Personal information
- Full name: Diogo Filipe Guerreiro Viana
- Date of birth: 22 February 1990 (age 35)
- Place of birth: Lagos, Portugal
- Height: 1.74 m (5 ft 9 in)
- Position: Winger

Youth career
- 1999–2000: Burgau
- 2000–2002: Esperança Lagos
- 2002–2008: Sporting CP
- 2008–2009: Porto

Senior career*
- Years: Team / Apps / (Gls)
- 2009–2011: Porto / 0 / (0)
- 2009–2010: → VVV (loan) / 33 / (1)
- 2011: → Aves (loan) / 9 / (0)
- 2011–2013: Penafiel / 61 / (6)
- 2013–2015: Gil Vicente / 59 / (4)
- 2015–2016: Litex Lovech / 9 / (2)
- 2016: Litex Lovech II / 8 / (0)
- 2016: CSKA Sofia / 18 / (5)
- 2017–2018: Belenenses / 34 / (0)
- 2018–2019: B-SAD / 30 / (1)
- 2019–2020: Braga / 6 / (0)
- 2021: Feirense / 7 / (0)
- 2021–2022: Argeș Pitești / 29 / (2)
- 2022–2023: Farense / 6 / (0)
- 2023–2025: Trofense / 44 / (3)
- 2025: Anadia / 7 / (0)

International career
- 2005–2006: Portugal U16 / 11 / (1)
- 2007: Portugal U17 / 5 / (1)
- 2007–2008: Portugal U18 / 9 / (4)
- 2008–2009: Portugal U19 / 15 / (0)
- 2010: Portugal U20 / 4 / (0)
- 2010–2011: Portugal U21 / 8 / (0)

= Diogo Viana =

Portuguese footballer (born 1990)

Diogo Filipe Guerreiro Viana (born 22 February 1990) is a Portuguese professional footballer who plays as a right winger.

Developed at Sporting CP and Porto, he played 129 Primeira Liga games for Gil Vicente, Belenenses, B-SAD and Braga, while also having spells abroad in the Netherlands, Bulgaria and Romania.

==Club career==
Born in Lagos, Algarve, Viana spent six years as a youth at Sporting CP. In June 2008 the 18-year-old was transferred to FC Porto as part of a deal involving Hélder Postiga, with the northerners receiving €2.5 million whereas the Lisbon club retained 50% of his rights. In the 2008–09 season, whilst still a junior, he made his debut with the first team, playing four Taça da Liga matches and totalling 55 minutes in two wins and two losses. His first appearance was against Vitória de Setúbal (2–1 home victory), on 8 January 2009.

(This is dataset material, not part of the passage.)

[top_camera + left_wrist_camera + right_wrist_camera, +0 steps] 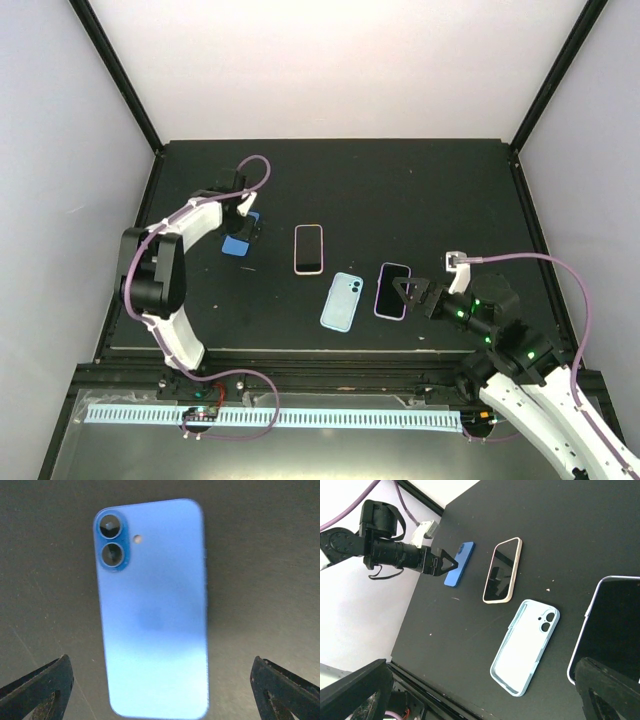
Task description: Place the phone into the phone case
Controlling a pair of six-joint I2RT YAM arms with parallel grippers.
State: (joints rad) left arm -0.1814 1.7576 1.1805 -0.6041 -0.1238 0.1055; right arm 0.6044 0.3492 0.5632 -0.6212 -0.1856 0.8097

On 17 June 2009, Viana moved on loan to VVV-Venlo in the Netherlands. He appeared in 23 Eredivisie games in his first year, helping the Limburg side finish in 12th position. In January 2011, he returned to Portugal and joined C.D. Aves of the Segunda Liga also on loan.

After two years with F.C. Penafiel in the second tier, Viana joined Gil Vicente F.C. of the top flight in 2013. In November that year, he agreed to a new contract to keep him there until 2016, and with a buyout clause of €5 million.

Viana signed with First Professional Football League (Bulgaria) club PFC Litex Lovech in June 2015, after two years in the Primeira Liga with Gil Vicente FC. In the summer of 2016 he joined PFC CSKA Sofia on a free transfer, after the former merged with the latter.

On 31 January 2017, Viana moved to C.F. Os Belenenses for an undisclosed fee. He scored once for the reorganised B-SAD on 11 March 2019, as they came from behind to hold leaders S.L. Benfica to a 2–2 away draw.

After his deal expired, Viana was confirmed as a player for S.C. Braga on 25 June 2019, on a two-year contract. After eight competitive matches, both parties agreed to end his link on 5 October 2020.

Viana signed with C.D. Feirense on 1 February 2021, for free. On 25 June, he moved abroad again, with compatriot João Miguel to FC Argeș Pitești in the Romanian Liga I. His first goal came on the third matchday, earning a 2–2 draw at CS Gaz Metan Mediaș in added time.

On 30 August 2022, Viana returned to his country's second division, on a contract of undisclosed length at S.C. Farense. He played six games in their promotion-winning season, plus three more in cups, before leaving in June.